Happened Today: Philip Johnson fifteenth anniversary of his death

Philip Johnson

Philip Cortelyou Johnson, (born July 8, 1906, Cleveland —died January 25, 2005, New Canaan), was an American architect and critic known both for his promotion of the International Style and, later, for his role in defining postmodernist architecture. Johnson majored in philosophy at Harvard University, graduating in 1930.

In 1932 Johnson became the first director of The Museum of Modern Art’s Department of Architecture, where he remained until his resignation in 1934. During his tenure he directed with Henry-Russell Hitchcock the Museum’s 1932 Modern Architecture International Exhibition.With Henry-Russell Hitchcock he wrote The International Style: Architecture Since 1922 (1932), which provided a description of post-World War I modern architecture.

Johnson returned to Harvard in 1940 to study architecture under Marcel Breuer and Walter Gropius at the Graduate School of Design, receiving a Bachelor of Architecture degree in May, 1943. After completing his architecture studies, he served in the U.S. Army Engineering Corps until 1945. Upon his return to New York he became licensed as a practicing architect and began a lengthy career.

Johnson’s reputation was enlarged by the design of his own residence, known as the Glass House in New Canaan, Connecticut (1949).
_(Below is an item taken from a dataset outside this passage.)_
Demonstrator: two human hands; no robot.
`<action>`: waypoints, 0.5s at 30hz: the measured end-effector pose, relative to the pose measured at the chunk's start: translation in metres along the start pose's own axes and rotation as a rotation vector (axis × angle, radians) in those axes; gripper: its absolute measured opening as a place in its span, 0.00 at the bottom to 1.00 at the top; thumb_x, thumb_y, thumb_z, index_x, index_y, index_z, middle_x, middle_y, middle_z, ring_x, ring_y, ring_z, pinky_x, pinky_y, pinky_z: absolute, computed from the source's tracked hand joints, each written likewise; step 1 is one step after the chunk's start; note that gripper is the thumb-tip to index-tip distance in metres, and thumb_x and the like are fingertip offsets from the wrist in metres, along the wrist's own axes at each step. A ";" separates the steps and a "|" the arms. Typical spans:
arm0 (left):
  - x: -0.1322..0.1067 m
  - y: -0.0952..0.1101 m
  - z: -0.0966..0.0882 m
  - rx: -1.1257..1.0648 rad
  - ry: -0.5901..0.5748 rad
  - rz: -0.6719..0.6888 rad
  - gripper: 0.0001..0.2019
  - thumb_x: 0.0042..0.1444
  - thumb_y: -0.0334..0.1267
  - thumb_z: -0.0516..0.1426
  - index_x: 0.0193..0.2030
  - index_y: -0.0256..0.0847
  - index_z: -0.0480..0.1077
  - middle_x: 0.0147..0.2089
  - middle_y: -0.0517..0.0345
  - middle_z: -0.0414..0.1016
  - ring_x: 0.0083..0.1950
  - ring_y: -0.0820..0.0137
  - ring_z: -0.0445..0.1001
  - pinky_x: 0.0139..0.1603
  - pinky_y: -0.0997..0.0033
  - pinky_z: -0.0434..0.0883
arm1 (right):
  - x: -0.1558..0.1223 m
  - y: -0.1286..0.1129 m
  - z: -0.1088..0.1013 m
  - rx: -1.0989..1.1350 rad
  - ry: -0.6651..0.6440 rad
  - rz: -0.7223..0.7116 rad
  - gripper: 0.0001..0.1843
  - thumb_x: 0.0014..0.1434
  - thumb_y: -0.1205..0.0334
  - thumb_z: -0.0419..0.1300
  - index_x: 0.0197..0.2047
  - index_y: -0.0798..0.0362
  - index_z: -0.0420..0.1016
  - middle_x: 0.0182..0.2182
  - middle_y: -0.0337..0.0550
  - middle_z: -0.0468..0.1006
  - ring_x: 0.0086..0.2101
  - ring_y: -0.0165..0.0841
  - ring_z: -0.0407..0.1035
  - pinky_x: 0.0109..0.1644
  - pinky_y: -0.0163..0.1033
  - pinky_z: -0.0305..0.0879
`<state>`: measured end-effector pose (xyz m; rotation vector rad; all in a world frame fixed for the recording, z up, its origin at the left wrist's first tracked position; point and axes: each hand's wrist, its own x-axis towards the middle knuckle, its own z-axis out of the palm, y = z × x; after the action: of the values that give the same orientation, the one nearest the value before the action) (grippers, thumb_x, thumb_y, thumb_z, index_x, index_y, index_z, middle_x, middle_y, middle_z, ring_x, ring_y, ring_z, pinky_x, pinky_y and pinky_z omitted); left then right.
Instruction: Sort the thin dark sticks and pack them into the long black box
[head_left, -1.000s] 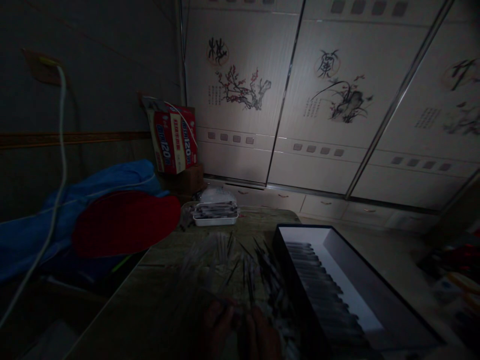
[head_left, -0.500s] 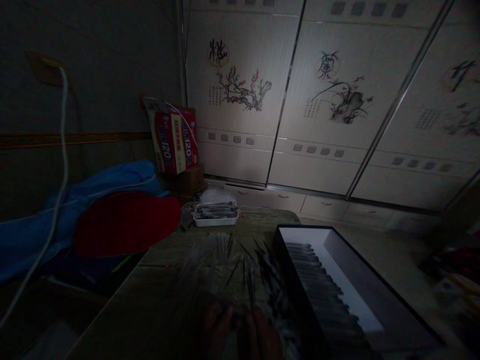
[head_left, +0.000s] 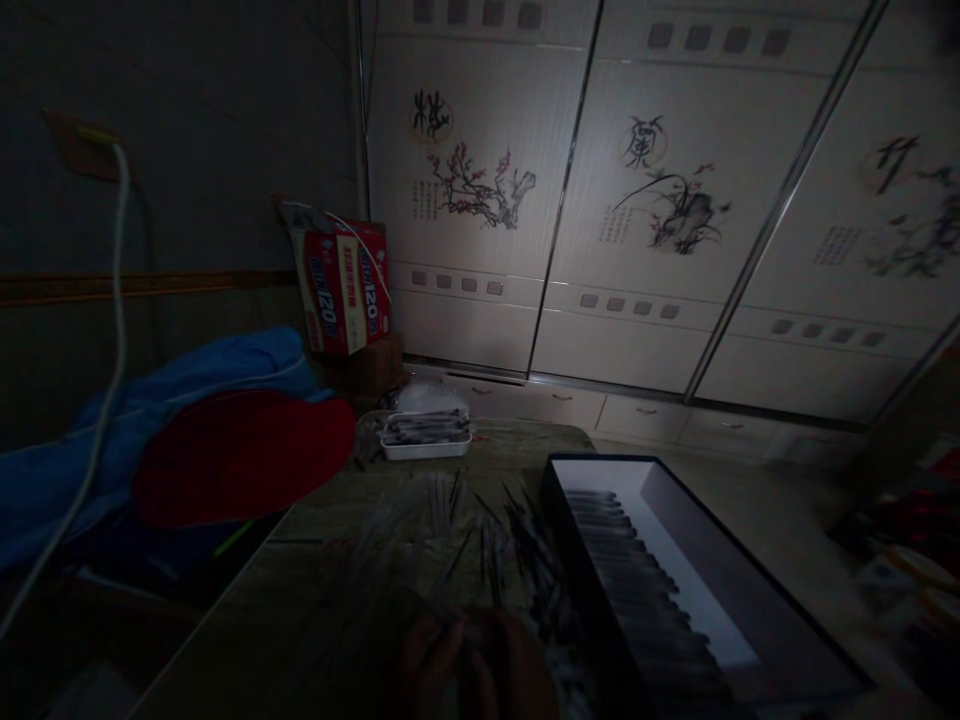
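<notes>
The scene is very dark. My left hand (head_left: pixel 427 665) and my right hand (head_left: pixel 514 670) are together at the bottom edge, over the near side of the table (head_left: pixel 330 580). Their fingers look pinched round a thin stick-like thing that I cannot make out. Just beyond them lies a loose pile of thin dark sticks (head_left: pixel 487 540) spread on the table. To the right stands a long black box (head_left: pixel 675 590) with a white inside, holding a row of similar sticks.
A small white tray of sticks (head_left: pixel 425 436) sits at the table's far edge. A red round thing (head_left: pixel 240 455) on blue cloth (head_left: pixel 150 410) lies left. A red carton (head_left: pixel 345 285) stands behind, a white cable (head_left: pixel 101 330) hangs left, wardrobe doors (head_left: pixel 622 200) fill the back.
The view has shifted slightly, so everything sits a little lower and left. My hands stay together at the bottom edge.
</notes>
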<state>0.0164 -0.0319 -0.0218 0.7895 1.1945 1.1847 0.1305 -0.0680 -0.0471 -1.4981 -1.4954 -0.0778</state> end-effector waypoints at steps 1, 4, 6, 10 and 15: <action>-0.001 -0.001 0.001 0.039 0.014 0.011 0.18 0.30 0.46 0.67 0.29 0.39 0.76 0.35 0.49 0.81 0.42 0.54 0.77 0.44 0.62 0.73 | 0.000 0.001 0.001 -0.010 0.022 -0.031 0.20 0.63 0.49 0.46 0.48 0.48 0.72 0.39 0.49 0.79 0.40 0.38 0.75 0.41 0.39 0.70; -0.005 -0.005 0.004 0.159 0.048 0.041 0.19 0.27 0.44 0.68 0.29 0.38 0.76 0.36 0.45 0.81 0.45 0.49 0.77 0.47 0.58 0.72 | 0.000 0.004 0.006 0.001 -0.016 -0.078 0.21 0.65 0.51 0.43 0.51 0.46 0.72 0.41 0.47 0.79 0.41 0.38 0.75 0.44 0.41 0.70; -0.006 -0.004 0.008 0.226 0.014 0.079 0.18 0.30 0.44 0.67 0.31 0.39 0.76 0.37 0.45 0.81 0.45 0.50 0.77 0.48 0.57 0.71 | 0.000 0.007 0.008 0.019 -0.048 -0.042 0.22 0.66 0.53 0.40 0.49 0.45 0.73 0.40 0.45 0.80 0.39 0.37 0.75 0.43 0.40 0.71; 0.000 0.017 0.018 0.381 -0.121 0.251 0.11 0.43 0.42 0.61 0.35 0.43 0.75 0.40 0.49 0.80 0.44 0.57 0.77 0.47 0.62 0.71 | 0.002 0.015 0.001 0.011 0.037 0.198 0.24 0.67 0.53 0.40 0.52 0.51 0.71 0.41 0.50 0.80 0.38 0.37 0.76 0.38 0.36 0.72; 0.026 0.042 0.042 0.806 -0.225 0.459 0.09 0.50 0.37 0.56 0.37 0.41 0.74 0.40 0.47 0.79 0.43 0.59 0.76 0.46 0.64 0.69 | 0.008 0.023 -0.021 -0.018 0.137 0.216 0.23 0.66 0.50 0.42 0.52 0.50 0.70 0.38 0.51 0.80 0.39 0.40 0.75 0.39 0.41 0.71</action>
<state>0.0448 0.0079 0.0201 1.8294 1.3399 0.9074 0.1625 -0.0698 -0.0438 -1.6268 -1.2205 -0.0633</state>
The house, which is notable for its severely simple rectilinear structure and its use of large glass panels as walls, was influenced minimalist aesthetic of the Farnsworth House by Ludwig Mies van der Rohe, his real mentor.

Johnson continued to add to the Glass House estate during each period of his career. He added a small pavilion with columns by the lake in 1963, an art gallery set into a hillside in 1965, a postmodern sculpture gallery with a glass roof in 1970; a castle-like library with a rounded tower in 1980; a concrete block tower dedicated to his friend Lincoln Kirstein, the founder of the New York City Ballet; a chain-link “ghost house” dedicated to Frank Gehry.

After completing the Glass House, he completed two more houses in New Canaan in a style similar to that of Mies; the Hodgson House (1951) and the Wiley House (1953). In 1953 he also created an architectural sculpture garden for the Museum of Modern Art in New York. The Abby Aldrich Rockefeller Sculpture Garden is an outdoor courtyard at the MOMA, was conceived at the same time as Johnson’s West Wing annex for the museum.

Johnson joined Mies van der Rohe as the New York associate architect for the 39-story Seagram Building (1956). Johnson was pivotal in steering the commission towards Mies by working with Phyllis Lambert, the daughter of the CEO of Seagram. The commission resulted in the iconic bronze-and-glass tower on Park Avenue. The building was designed by Mies.The interiors of the Four Seasons and Brasserie restaurants were designed by Johnson.

In 1968 he designed the Kunsthalle Bielefeld, a modern and contemporary art museum in Bielefeld, Germany, for the businessman and art patron Rudolf August Oetker. It was built in the International Style with facade is of red sandstone and is his only museum building in Europe. Cubic in shape and with a square ground level, it has three storeys above ground, two below, and a total exhibition space of 1,200 square metres (13,000 sq ft).

Johnson’s style took a final turn with the AT&T building, later named the Sony Building, and now 550 Madison Avenue. Built between 1978 and 1982, a skyscraper with an eight-story high arched entry and a split pediment at the top which resembled an enormous piece of 18th-century Chippendale furniture. The building was considered by critics to be a landmark in the history of postmodern architecture, even if Robert Venturi and Frank Gehry had already built smaller scale postmodern buildings, and Michael Graves had completed the Portland Building in Portland Oregon.

In 1986 Johnson and Burgee had moved their offices into one of their new buildings, the Lipstick building, the popular name of the skyscraper they built at 885 Third Avenue in New York, and given its nickname because of its resemblance to the color and shape of a stick of lipstick. His skyscrapers on the 1980s were skillfully constructed and clad in granite and marble, and usually had some feature borrowed from historic architecture. In New York he designed the Museum of Television and Radio, (now the Paley Center for Media) (1991).